● **WORK REQUEST**:
The answer must give back every line of the data exactly, with no pictures.

● **COLLECTED MATERIAL**:
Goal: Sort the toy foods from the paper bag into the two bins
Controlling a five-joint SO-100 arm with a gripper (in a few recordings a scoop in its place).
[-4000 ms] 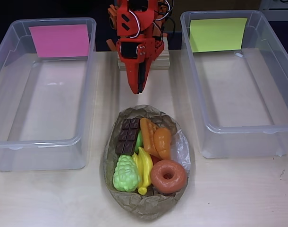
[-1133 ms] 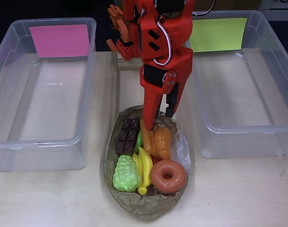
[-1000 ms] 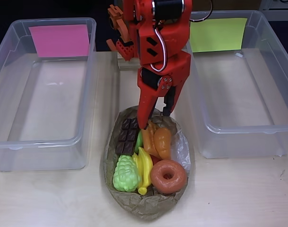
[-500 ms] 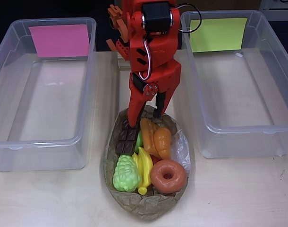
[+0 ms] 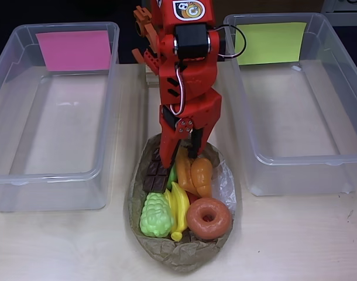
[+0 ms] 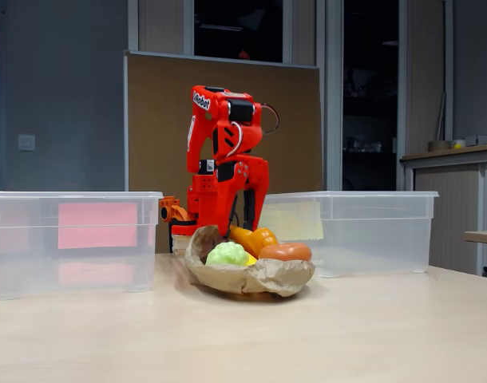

● **PROBLEM SOLUTION**:
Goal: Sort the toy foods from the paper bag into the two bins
Controlling a five-joint SO-100 arm with a gripper (in a few recordings a scoop in its place).
[-4000 ms] 
[-1133 ms] 
[-1000 ms] 
[-500 ms] 
[+0 ms] 
[+0 ms] 

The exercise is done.